A 5-Year-Old Girl With Fever and Cough

Nicholas J. Bennett, MB BChir, PhD

Disclosures

October 11, 2016

Editor's Note:
The Case Challenge series includes difficult-to-diagnose conditions, some of which are not frequently encountered by most clinicians but are nonetheless important to accurately recognize. Test your diagnostic and treatment skills using the following patient scenario and corresponding questions. If you have a case that you would like to suggest for a future Case Challenge, please contact us.

Background

A normally well 5-year-old girl presents with a 2- to 3-week history of fever, cough, and occasional posttussive emesis. She was seen 1 week ago and diagnosed with a viral upper respiratory infection after an unremarkable physical examination. Testing for respiratory viral infections was not performed at that time, and symptomatic care was recommended.

After that visit, the patient improved, and 5 days ago, she was afebrile and well enough to return to school. Two days ago, however, the fever and cough returned worse than before. She is now experiencing pain in her right shoulder. Her mother reports that she "just isn't herself" and has brought her back for reevaluation.

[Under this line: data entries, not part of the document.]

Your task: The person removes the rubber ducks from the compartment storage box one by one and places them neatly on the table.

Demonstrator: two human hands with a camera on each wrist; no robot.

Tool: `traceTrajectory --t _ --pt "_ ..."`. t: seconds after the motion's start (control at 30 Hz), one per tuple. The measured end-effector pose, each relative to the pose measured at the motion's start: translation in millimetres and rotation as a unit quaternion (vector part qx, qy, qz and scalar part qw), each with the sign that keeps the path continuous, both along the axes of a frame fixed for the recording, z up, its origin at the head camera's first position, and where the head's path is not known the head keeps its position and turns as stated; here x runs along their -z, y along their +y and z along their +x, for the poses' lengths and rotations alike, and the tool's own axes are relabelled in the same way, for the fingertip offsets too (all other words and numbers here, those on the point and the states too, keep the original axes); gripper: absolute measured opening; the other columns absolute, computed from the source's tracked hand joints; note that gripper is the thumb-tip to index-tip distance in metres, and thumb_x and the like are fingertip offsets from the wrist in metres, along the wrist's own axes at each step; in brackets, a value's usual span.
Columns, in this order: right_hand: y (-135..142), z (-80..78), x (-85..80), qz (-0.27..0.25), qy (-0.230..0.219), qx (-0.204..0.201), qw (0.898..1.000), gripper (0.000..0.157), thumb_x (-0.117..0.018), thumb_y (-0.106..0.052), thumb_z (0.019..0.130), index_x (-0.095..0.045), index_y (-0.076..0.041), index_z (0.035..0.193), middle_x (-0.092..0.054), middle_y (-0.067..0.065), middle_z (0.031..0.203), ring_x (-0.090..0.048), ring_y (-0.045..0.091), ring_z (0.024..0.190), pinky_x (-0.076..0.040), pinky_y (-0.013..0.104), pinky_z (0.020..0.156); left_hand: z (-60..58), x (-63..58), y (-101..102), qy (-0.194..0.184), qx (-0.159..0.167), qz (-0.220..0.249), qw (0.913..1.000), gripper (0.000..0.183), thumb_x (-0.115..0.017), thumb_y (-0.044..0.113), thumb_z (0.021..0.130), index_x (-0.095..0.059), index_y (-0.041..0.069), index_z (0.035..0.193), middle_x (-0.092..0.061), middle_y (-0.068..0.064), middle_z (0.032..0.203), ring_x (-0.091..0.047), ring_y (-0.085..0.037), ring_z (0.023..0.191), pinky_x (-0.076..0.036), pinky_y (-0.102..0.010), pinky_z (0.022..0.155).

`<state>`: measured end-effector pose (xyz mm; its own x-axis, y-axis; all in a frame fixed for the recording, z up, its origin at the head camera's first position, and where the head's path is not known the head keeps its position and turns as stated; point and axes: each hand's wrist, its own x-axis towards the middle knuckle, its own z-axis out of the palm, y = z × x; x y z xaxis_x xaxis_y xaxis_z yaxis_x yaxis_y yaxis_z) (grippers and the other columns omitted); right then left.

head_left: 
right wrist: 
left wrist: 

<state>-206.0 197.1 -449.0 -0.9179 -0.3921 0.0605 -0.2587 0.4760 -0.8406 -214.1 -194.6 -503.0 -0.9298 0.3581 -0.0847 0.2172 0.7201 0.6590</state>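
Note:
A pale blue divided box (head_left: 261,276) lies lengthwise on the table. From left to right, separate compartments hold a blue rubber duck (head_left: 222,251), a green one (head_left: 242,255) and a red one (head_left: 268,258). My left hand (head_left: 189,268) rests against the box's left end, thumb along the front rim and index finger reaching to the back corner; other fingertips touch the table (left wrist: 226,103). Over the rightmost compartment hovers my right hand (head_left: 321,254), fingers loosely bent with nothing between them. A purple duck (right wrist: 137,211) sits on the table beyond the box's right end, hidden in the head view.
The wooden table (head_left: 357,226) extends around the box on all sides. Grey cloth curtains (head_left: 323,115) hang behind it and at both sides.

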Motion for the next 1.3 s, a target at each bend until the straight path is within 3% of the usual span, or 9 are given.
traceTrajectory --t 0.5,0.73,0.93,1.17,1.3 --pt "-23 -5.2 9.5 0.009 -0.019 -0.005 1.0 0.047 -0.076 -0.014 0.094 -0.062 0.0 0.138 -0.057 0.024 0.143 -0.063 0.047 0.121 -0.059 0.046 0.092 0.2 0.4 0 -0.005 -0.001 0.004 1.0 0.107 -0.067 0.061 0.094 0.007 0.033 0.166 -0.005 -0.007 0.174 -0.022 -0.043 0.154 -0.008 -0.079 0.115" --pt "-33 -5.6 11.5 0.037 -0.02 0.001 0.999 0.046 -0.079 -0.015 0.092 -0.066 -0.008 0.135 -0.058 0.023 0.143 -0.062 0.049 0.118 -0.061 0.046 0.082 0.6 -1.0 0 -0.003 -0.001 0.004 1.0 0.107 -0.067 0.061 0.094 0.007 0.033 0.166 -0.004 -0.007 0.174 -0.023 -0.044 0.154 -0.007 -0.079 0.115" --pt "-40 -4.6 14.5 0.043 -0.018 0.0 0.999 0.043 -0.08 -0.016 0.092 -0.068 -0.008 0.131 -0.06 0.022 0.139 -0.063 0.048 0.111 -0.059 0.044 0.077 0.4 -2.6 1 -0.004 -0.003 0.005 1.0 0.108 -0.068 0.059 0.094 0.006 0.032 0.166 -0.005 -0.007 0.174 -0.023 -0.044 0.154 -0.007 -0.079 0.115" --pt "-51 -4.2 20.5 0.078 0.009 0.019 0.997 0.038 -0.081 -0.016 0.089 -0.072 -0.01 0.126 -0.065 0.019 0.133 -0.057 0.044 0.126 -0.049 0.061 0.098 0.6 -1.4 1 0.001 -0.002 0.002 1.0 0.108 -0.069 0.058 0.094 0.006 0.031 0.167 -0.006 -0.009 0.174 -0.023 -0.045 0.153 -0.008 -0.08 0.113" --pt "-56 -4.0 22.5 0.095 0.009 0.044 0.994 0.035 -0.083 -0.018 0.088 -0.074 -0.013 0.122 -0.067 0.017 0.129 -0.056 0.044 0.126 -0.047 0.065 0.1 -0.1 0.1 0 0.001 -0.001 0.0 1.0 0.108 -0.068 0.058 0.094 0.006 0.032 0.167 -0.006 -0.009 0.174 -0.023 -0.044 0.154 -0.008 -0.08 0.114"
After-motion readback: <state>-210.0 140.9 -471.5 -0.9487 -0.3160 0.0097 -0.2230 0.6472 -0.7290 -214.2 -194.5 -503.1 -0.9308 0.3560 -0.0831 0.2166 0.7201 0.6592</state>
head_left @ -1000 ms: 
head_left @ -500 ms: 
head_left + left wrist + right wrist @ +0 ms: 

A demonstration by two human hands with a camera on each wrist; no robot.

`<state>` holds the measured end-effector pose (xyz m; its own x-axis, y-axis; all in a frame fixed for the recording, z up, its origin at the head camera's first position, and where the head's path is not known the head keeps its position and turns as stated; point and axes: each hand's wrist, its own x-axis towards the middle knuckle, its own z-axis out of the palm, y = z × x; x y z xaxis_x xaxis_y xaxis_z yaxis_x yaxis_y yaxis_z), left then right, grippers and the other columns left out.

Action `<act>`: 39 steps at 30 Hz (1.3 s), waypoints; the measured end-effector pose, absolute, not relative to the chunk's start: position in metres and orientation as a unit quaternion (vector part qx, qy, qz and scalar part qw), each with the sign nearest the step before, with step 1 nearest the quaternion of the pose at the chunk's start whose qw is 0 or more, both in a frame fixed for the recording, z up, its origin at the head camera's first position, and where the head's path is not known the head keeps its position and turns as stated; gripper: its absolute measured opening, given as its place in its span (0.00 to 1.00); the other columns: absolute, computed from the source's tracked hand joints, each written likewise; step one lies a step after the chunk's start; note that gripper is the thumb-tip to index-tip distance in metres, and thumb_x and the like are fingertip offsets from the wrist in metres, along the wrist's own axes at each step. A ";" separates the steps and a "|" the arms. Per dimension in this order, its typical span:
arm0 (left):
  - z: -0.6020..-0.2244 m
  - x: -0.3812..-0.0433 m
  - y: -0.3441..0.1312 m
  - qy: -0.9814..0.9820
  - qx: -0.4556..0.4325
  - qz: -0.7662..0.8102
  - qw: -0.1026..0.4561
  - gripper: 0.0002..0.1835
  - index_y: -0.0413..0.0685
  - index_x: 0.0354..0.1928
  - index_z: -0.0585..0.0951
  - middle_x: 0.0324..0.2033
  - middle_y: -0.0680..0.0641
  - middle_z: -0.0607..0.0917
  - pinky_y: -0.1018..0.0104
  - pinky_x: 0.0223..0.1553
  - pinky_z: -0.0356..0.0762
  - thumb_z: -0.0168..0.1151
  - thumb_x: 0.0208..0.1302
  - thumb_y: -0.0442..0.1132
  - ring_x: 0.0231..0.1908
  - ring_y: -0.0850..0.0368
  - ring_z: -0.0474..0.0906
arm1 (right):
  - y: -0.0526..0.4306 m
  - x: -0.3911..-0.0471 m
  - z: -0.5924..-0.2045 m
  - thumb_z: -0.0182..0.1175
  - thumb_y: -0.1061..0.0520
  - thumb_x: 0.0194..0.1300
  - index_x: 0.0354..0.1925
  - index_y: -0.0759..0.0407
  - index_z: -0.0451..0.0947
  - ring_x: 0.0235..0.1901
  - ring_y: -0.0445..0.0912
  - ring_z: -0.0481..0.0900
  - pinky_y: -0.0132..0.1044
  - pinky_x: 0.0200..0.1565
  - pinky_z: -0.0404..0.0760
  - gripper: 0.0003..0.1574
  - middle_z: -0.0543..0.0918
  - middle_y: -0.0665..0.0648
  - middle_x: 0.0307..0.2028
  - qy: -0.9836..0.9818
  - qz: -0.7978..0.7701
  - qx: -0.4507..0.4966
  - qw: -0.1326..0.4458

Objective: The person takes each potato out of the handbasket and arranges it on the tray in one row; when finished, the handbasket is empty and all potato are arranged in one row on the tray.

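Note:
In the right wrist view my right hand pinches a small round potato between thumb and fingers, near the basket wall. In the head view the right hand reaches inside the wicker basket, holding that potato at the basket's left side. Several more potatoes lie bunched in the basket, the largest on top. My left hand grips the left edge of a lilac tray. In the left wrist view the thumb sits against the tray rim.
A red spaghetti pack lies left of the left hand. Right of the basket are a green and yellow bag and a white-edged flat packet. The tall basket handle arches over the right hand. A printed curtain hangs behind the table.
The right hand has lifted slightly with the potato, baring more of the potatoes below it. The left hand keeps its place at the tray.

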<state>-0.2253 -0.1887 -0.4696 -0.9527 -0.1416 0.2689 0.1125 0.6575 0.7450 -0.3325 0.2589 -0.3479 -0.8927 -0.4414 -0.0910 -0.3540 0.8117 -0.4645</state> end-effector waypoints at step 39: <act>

The patient had one episode of vomiting with coughing 2 days ago, with no diarrhea. She has had decreased appetite and activity when febrile. Her fevers have been as high as 104°F at home. Her cough is nonproductive. Her mother has given her acetaminophen two or three times to control the fever, but otherwise she takes no medications.

The patient is a normally healthy child with no significant medical history, and her immunizations are up to date, including a seasonal influenza vaccine last month. She goes to kindergarten and has interacted with several sick contacts. She has no siblings and lives with her parents, who do not smoke. No known contact with people exposed to tuberculosis (TB) and no travel history out of New York State are noted.